■ What is expected:
Return each line of the records below that contains the word "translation".

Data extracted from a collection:
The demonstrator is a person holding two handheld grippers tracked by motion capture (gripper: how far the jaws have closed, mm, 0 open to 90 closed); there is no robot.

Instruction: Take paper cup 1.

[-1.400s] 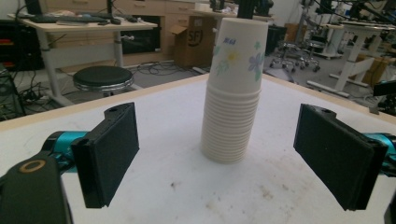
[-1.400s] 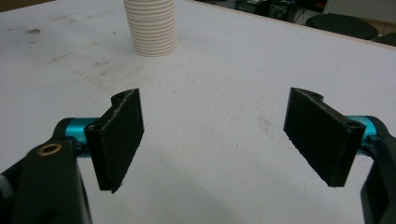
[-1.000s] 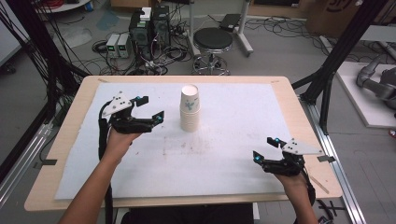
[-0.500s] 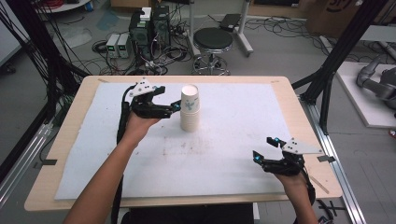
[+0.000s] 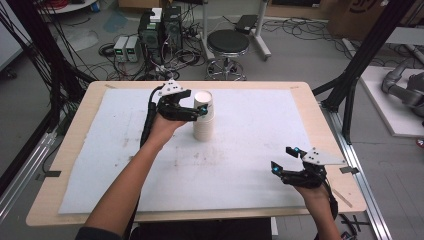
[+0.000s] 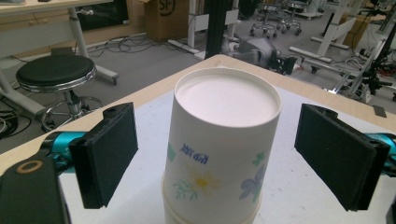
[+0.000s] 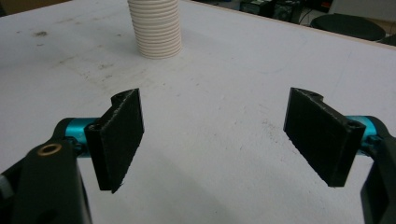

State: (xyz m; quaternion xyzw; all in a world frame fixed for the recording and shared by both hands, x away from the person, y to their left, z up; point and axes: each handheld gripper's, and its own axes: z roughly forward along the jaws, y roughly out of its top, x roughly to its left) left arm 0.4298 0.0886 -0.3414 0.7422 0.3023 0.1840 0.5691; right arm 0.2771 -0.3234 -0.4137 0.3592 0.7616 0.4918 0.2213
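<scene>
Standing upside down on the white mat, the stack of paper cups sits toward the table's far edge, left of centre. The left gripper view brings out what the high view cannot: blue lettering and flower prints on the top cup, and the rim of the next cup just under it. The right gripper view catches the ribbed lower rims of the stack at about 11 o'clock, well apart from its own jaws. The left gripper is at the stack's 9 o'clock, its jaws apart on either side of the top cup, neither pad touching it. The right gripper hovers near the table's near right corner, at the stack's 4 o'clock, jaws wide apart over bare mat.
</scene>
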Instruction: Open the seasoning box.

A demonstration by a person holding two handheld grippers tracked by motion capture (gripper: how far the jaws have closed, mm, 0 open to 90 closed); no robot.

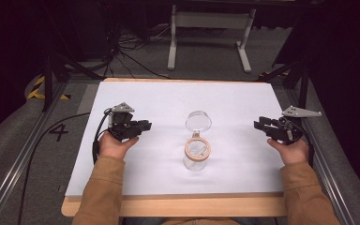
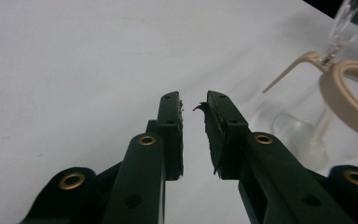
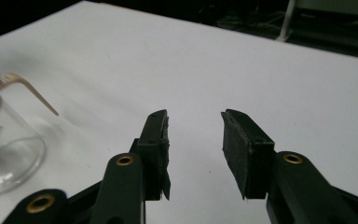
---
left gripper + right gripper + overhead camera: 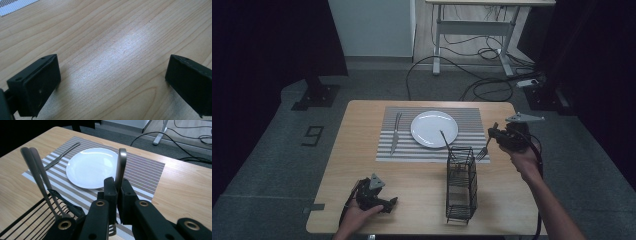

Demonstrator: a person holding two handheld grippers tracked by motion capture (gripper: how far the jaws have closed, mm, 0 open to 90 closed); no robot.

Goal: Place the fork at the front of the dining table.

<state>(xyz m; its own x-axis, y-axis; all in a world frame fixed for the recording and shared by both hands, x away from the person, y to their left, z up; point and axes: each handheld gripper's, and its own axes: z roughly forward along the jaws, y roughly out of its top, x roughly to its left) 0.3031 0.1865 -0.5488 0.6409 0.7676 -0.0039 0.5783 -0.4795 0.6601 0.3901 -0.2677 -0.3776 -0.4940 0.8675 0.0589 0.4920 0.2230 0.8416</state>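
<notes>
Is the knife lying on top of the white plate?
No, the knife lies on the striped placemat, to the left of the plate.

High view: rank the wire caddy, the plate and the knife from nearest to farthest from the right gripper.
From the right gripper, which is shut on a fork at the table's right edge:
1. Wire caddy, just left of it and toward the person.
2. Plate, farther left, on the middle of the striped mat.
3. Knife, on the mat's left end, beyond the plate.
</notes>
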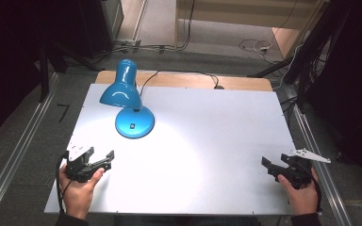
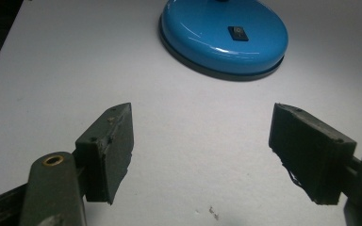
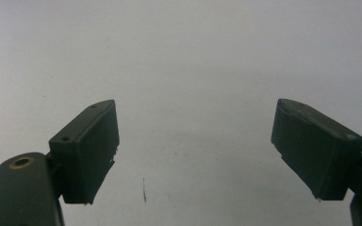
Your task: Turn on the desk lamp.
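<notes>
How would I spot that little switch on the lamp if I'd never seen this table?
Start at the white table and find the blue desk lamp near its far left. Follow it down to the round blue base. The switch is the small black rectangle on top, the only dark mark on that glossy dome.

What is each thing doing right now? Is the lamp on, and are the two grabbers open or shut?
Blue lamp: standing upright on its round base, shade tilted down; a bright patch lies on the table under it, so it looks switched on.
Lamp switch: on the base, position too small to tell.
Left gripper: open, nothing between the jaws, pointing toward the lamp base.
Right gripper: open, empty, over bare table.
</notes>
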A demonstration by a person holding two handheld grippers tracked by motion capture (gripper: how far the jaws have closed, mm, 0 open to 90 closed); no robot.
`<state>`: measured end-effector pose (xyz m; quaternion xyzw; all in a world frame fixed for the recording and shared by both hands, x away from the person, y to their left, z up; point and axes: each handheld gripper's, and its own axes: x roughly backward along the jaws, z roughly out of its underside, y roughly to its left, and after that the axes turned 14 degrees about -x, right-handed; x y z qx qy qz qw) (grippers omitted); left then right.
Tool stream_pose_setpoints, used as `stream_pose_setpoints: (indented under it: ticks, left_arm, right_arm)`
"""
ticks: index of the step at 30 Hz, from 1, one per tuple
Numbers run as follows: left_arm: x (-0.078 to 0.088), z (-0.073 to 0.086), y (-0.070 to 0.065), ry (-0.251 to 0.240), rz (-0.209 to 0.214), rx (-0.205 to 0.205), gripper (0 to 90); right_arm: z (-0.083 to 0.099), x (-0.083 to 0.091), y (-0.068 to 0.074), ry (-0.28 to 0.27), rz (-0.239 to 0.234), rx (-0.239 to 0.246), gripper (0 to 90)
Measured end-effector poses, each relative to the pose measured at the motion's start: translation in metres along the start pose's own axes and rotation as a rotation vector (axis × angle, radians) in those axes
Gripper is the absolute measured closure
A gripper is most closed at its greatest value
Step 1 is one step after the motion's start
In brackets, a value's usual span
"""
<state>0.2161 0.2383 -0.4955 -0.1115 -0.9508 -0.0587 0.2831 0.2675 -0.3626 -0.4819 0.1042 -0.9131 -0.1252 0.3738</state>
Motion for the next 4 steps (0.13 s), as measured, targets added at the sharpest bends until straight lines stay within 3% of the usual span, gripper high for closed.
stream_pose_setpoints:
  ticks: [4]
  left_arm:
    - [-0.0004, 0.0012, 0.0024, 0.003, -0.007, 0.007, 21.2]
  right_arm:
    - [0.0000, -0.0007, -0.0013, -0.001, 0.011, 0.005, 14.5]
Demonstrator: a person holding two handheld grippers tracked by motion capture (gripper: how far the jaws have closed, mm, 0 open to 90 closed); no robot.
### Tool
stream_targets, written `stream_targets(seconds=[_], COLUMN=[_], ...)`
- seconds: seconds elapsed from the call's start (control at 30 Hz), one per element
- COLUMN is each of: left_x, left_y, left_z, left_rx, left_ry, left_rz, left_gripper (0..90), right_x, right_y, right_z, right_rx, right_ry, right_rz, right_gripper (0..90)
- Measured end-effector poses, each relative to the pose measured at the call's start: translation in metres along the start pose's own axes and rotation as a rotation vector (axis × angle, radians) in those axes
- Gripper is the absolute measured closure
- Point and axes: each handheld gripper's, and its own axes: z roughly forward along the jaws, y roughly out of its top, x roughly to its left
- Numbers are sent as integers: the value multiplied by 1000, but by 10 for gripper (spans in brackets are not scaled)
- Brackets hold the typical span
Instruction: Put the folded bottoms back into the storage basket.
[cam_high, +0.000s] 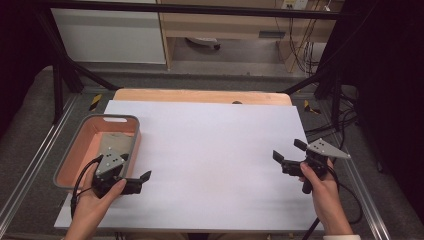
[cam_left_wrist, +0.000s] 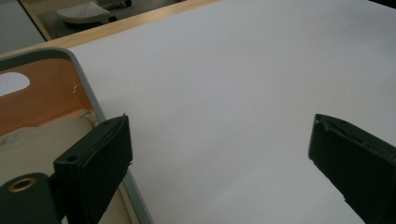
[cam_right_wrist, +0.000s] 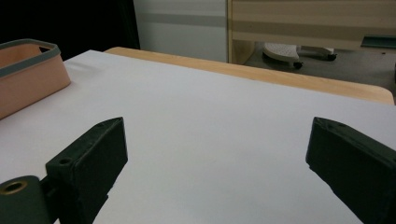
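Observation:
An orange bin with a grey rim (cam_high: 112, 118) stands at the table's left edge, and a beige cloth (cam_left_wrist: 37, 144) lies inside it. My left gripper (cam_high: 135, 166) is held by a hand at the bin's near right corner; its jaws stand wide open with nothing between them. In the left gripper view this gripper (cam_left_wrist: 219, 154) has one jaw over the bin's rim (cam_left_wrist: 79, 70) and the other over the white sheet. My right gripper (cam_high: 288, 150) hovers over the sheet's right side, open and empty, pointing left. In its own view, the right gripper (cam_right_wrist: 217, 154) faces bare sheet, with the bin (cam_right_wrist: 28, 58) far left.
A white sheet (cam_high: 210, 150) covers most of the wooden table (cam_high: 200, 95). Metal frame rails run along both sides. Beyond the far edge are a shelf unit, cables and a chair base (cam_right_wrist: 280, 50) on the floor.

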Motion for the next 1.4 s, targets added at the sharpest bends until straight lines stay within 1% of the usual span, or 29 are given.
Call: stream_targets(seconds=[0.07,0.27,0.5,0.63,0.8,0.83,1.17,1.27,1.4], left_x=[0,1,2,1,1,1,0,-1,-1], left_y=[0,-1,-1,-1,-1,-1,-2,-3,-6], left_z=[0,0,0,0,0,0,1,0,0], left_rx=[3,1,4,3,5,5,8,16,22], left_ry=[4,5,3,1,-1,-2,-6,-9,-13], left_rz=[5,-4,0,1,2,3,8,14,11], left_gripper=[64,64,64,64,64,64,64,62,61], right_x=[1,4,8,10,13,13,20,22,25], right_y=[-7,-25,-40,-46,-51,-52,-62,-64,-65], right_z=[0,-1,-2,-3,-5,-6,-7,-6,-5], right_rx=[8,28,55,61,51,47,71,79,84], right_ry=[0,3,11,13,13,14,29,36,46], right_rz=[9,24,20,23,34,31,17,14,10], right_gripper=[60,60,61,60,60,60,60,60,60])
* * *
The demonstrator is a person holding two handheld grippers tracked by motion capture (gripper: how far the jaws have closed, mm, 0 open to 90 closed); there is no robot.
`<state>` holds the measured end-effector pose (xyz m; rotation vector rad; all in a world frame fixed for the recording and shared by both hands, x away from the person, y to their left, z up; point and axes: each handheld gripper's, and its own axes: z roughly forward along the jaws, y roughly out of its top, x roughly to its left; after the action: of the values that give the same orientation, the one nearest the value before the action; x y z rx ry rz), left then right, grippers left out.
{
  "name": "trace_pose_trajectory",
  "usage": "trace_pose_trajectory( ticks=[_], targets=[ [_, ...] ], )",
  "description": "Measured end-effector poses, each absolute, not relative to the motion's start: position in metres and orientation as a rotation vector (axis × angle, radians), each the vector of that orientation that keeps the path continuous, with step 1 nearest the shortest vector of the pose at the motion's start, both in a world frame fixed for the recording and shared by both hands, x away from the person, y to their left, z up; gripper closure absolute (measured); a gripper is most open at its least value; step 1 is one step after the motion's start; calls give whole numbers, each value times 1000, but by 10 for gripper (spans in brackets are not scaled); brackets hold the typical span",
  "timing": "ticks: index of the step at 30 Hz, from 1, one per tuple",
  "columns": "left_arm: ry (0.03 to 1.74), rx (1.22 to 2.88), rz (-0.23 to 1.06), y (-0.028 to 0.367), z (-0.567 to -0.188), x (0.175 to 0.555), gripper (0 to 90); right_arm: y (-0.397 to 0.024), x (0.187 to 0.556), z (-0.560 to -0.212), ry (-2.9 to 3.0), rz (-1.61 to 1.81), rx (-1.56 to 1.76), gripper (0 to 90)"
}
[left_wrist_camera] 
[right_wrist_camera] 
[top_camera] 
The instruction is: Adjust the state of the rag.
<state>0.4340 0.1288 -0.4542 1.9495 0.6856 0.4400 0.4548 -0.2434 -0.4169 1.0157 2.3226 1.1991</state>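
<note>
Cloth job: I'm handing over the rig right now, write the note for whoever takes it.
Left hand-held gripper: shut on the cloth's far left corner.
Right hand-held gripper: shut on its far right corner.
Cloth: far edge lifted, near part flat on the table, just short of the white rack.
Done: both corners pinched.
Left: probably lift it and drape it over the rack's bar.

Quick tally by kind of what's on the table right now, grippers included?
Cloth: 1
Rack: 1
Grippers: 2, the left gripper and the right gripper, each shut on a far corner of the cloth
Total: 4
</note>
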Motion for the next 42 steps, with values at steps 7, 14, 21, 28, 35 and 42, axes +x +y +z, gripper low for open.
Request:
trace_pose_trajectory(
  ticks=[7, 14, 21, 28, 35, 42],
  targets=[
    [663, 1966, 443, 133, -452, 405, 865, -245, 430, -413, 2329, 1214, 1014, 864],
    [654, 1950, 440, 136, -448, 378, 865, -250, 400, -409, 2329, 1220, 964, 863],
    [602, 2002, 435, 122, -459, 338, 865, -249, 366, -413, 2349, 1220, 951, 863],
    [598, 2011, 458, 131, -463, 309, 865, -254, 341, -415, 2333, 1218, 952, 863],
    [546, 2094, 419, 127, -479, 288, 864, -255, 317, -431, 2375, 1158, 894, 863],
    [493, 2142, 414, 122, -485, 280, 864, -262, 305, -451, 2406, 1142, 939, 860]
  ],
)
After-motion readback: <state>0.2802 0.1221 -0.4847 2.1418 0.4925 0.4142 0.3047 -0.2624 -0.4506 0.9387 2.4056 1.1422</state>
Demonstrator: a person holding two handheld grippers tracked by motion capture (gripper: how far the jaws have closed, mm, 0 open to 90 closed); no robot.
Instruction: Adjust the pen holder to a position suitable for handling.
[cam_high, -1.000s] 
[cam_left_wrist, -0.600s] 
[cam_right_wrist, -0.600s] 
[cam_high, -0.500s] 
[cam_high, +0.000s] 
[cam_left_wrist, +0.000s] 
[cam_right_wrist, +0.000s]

■ Solution below:
Measured end-effector poses, each relative to the pose measured at the motion's start: translation in metres along the start pose's own axes and rotation as a rotation vector (axis × angle, radians) in those axes
- Measured end-effector poses, each relative to the pose measured at the call's start: translation in metres along the start pose's own axes and rotation as a rotation vector (axis × angle, radians) in those axes

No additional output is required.